For journal articles, you can report additional costs alongside APCs, such as colour, submission or page charges that may be associated with Open Access publications.

Data sets

OpenAPC maintains different data sets for accepted publication types, they are composed of all the contributing institutions' distributed tables. Journal/book titles and publisher names are imported from CrossRef via automated enrichment routines to make expenditures comparable. Additional metadata is collected from services like Europe PubMed Central, the DOAJ or the DOAB.

The data is made available on GitHub.

Data schema

Your submitted CSV file should conform to a certain data schema to ensure it provides all the information we need. Every schema field is represented by a table column and every publication record conforms to a table row. The schema to use depends on the type of cost data you plan to submit:

If you want to provide cost data on both publication types, we recommend to submit two different tables.

This contribution from Leipzig University is an example of a table which conforms to the data schema for articles.

Definition of costs

Open Access publishing charges

The amount reported in the euro field should be calculated according to the following policy:

  • All reported publication fees are gross values, modifiers like taxes or discounts should always be included into the amount. Except for the mandatory backlist_oa field in the BPC data set, OpenAPC does not explicitly track special circumstances which might influence prices. However, institutions are encouraged to report details on such circumstances in a README file which can be added to their individual data folders (Example).
  • Only the APC/BPC itself should be reported in this field, no additional matters of expense like page/colour charges or submission fees. Additional costs can be reported in separate data fields (see "APC Additional Costs data set").
  • If costs for a publication were split between multiple institutions, only one of them should report the full amount to OpenAPC.
  • Some journals do levy additional fees for corrections to published articles (corrigenda). Such expenditures are not part of the APC and thus should neither be added to the reported costs nor added to the data table as as separate entry (in case a DOI was assigned to the corrigendum).
  • Only publications which conform to a "standard" APC/BPC model should be reported (Direct payment of money for OA publication). Special rules apply to publications published under transformative agreements (see "Data from transformative agreements").
  • The cost should not be zero.

As the field name implies, the currency of the reported amount should be Euro (€). If your institution's accounting is based on another currency you can either convert the values yourself (preferable) or add the denomination and leave the process to us. However, in this case results might be slightly inaccurate as we will have to work with average exchange rates for the reported period. If you have information on the exact date of payment for each article you might want to add this information to the period column (YYYY-MM-DD) instead of just the year so we can apply exchange rates on a daily basis.

Additional costs

In 2024, OpenAPC has started to record additional costs for journal articles that may be incurred in addition to APCs. Please note the following points when reporting these costs:

  • Additional cost items should not be included in the Euro data field, but should be reported in separate data fields.
  • The different types of costs that can be reported are based on the definitions of the openCost metadata format: colour charge, cover charge, page charge, permission, reprint, submission fee, payment fee, other. More information on the openCost schema can be found at https://github.com/opencost-de/opencost/tree/main/doc.
  • As with APCs, additional costs are calculated on a gross basis, i.e. the amounts should include factors such as taxes.
  • These cost types are considered optional and are therefore recorded in a separate data set linked to the main entry of the publication in the APC data set using the DOI as the primary key.

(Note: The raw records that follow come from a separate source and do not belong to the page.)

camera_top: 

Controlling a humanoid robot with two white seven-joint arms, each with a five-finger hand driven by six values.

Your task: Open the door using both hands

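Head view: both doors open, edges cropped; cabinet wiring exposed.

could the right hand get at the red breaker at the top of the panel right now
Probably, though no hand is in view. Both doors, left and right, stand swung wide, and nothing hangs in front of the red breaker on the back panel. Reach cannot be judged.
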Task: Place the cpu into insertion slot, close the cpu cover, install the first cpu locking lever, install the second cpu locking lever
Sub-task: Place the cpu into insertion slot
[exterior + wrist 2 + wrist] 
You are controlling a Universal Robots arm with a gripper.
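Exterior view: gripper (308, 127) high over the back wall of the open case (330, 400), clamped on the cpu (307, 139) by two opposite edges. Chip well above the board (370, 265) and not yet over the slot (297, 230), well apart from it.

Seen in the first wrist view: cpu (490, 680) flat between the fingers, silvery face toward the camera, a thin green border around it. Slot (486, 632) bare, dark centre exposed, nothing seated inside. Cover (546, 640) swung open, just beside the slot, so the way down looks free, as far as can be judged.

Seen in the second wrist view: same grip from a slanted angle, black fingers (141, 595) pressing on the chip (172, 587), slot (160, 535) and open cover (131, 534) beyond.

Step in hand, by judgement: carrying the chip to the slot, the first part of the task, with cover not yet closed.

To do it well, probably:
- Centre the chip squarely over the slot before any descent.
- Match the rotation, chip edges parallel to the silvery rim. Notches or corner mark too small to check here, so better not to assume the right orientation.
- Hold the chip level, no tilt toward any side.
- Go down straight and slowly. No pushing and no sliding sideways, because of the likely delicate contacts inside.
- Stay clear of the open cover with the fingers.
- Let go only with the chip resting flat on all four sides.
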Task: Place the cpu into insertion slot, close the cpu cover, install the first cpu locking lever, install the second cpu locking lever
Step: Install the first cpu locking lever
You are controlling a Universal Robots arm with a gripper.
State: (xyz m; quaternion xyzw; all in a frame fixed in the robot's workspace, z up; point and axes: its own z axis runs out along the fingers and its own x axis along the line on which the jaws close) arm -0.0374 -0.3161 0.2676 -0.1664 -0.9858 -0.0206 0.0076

Data on Transformative Agreements

Articles published under transformative agreements are added to our Transformative Agreements (TA) data set. There are some specifics to be noted here:

  • Cost and payment modalities can differ a lot, therefore most records in the data set do not include cost information and the Euro field is not mandatory within the TA schema.
  • For the TA data set, we include only large data submissions provided directly by funders or consortia. Single institutions should not report publications from transformative agreements to OpenAPC.
  • Data from the German DEAL agreements with Wiley and Springer Nature is an important exception, as it is provided by participating institutions. Costs per article in hybrid journals are calculated individually.

Submission

There are two ways to provide OpenAPC with your data:

  1. By sending a mail to openapc at uni-bielefeld.de
  2. By initiating a pull request on GitHub. This process is described in detail below.

IMPORTANT NOTE: We kindly ask you to send us data for first-time submissions only by e-mail (submission path 1), so that we can immediately add an official e-mail address as well as a contact person to your profile. The submission by pull request can be used from the second submission on, however, you are of course very welcome to continue submitting data by e-mail.

GitHub workflow: Submitting new data

To add new data to GitHub by yourself, the following steps are required. The instructions require the use of a shell (command line), for Windows it is recommended to use Git for Windows. Git Bash is included and provides a proper environment with git pre-installed.

  1. Create an account on GitHub (free of charge), if not already existent. The login name will be referred to as YOURUsername in the following. For the following steps, it is also necessary to create an SSH key and add it to your GitHub account, which is explained here.

  2. Create a fork of the OpenAPC repository in your user account.

  3. Create a local copy (clone) of the fork on your computer: $ git clone https://github.com/YOURUsername/openapc-de.git

  4. Search for the folder of your institution in the data in the datasubdirectory (in the following YOURFolder).

  5. Copy the files you want to add into the folder.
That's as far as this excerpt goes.